Posted on Thursday (October 28, 2010) at 1:00 pm to Uncategorized

The bankruptcy means test has changes effective November 1, 2010 
 
Written by Craig D. Robins, Esq.
  
New Bankruptcy Means Test Criteria Goes Into Effect November 1, 2010
 
The figures that you need to use for the means test change periodically.  The last change was on March 15, 2010.  The recent changes actually make it slightly harder to qualify.  However, the difference is relatively small so that it should hardly matter for most Long Island consumers.
 
In order to automtically pass the bankruptcy means test your income must be less than the median income in the state where you live.  For New York residents, it will be slightly more difficult for some families to qualify for Chapter 7 bankruptcy than last year.  For those seeking to file for Chapter 13 bankruptcy, some families will have to pay slightly more each month.
 
The figures used for the each state’s median income are based on United States Census data, and adopted by the Office of the United States Trustee.  These figures routinely change once or twice a year.  
 
Usually income rises each and every year because of inflation, the cost of living, etc.  However, because we are currently in a recession, income has actually decreased slightly from the prior year.   This started happening with just some family sizes last year.
 
The last time the median income figures were updated for the Means Test prior to the March 15, 2010 change was November 1, 2009.
   
To see the old and now obsolete median income data for each of the 50 states, go to the U.S. Trustee Census Bureau Median Income Means Test Chart for cases filed between November 1, 2009 to March 14, 2010.
  
To see the current median income data for each state, which is only good through the end of this week, go to Median Income Means Test Chart for cases filed between March 15, 2010 and October 31, 2010.
 
To see the new median income data going into effect next week, go to Income Means Test Chart for cases filed beginning November 1, 2010.
 
New Means Test Figures
 
Family Size of One:  If you are a single individual, which means that you have a “family size of one”, the New York median income has decreased for the third time, from $46,320 earlier this year to $45,548.  This is a minor but nevertheless significant change of $772 per year, or about $64 per month.  However, chances are that very, very few potential Chapter 7 debtors will be adversely affected by such a small change. 
  
Family Size of Two:  For a family size of two, the new median income figure is $56,845.
 
Family Size of Three: For a family size of three, the new amount is $67,292.
 
Family Size of Four: For a family size of four, the new median income amount is $82,587. 
 
 
The Bankruptcy Means Test
 
This is a comprehensive, very complex series of calculations that the federal government designed to ascertain whether someone qualifies for Chapter 7 filing. 
 
Under the old bankruptcy law, almost anyone could seek to eliminate their debts by filing Chapter 7.  The new laws changed that.  Click here to take a look at the actual Means Test form.
 

The Means Test formula is designed to evaluate whether a debtor has the financial means to pay back a substantial portion of his or her debts.
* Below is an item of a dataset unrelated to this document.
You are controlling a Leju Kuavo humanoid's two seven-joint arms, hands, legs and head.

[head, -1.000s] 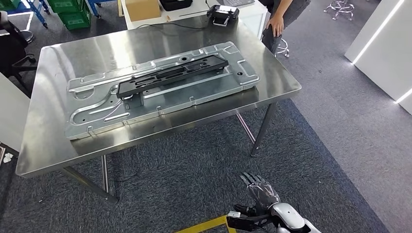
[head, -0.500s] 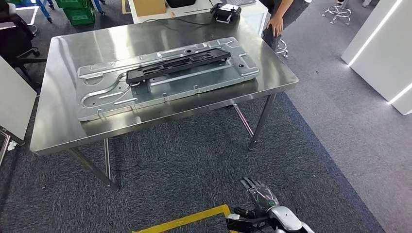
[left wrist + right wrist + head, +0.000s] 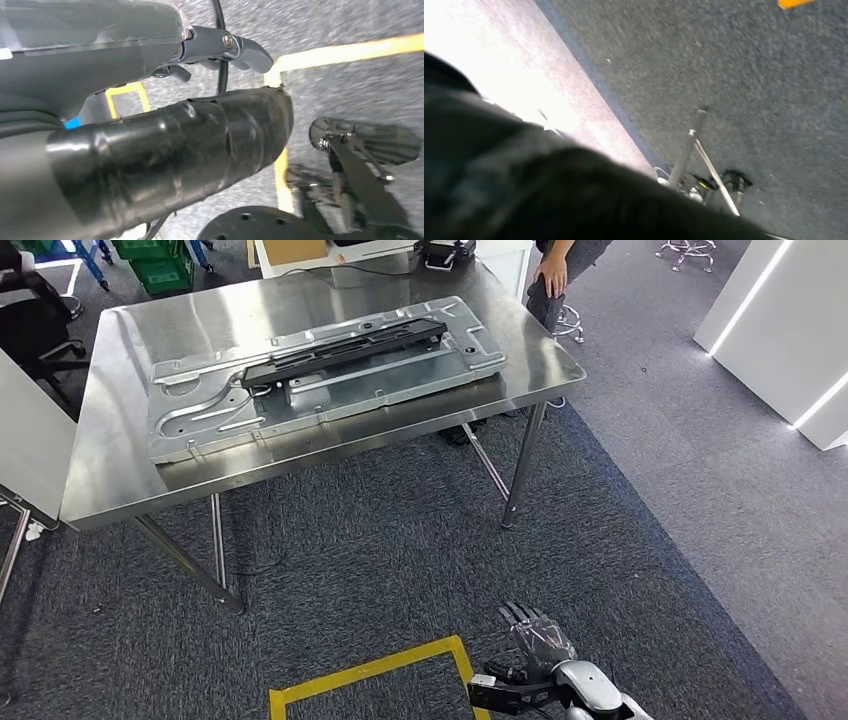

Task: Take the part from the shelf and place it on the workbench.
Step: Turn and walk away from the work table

If the person does, then he or she may not be eligible to file Chapter 7 bankruptcy, and may instead have to file a payment plan bankruptcy under Chapter 13.  

 If  debtor’s income is below the New York State median income for a family of that particular size, then passing the Means Test is virtually automatic.  If not, the debtor must have a sufficient amount of acceptable deductions permitted by the Means Test.

Impact of New Means Test Figures on Consumers Filing Bankruptcy on Long Island
 
In my Long Island bankruptcy law practice, I estimate that at least 7 out of 8 clients now seeking to file for Chapter 7 bankruptcy relief do indeed qualify under the means test.  However, the new numbers may just slightly hurt some couples or small families trying to qualify for Chapter 7 bankruptcy when the new criteria is used.
 
The new figures underscore the importance of meeting with an experienced New York bankruptcy attorney to ascertain eligibility for filing for bankruptcy relief.

New Median Family Income Figures for New York

(Effective for cases filed after 11/01/10)
 
Family Size                     Amount
     1                                       $45,548
     2                                       $56,845
     3                                       $67,292
     4                                       $82,587
  
Add $7,500 for each individual in excess of 4.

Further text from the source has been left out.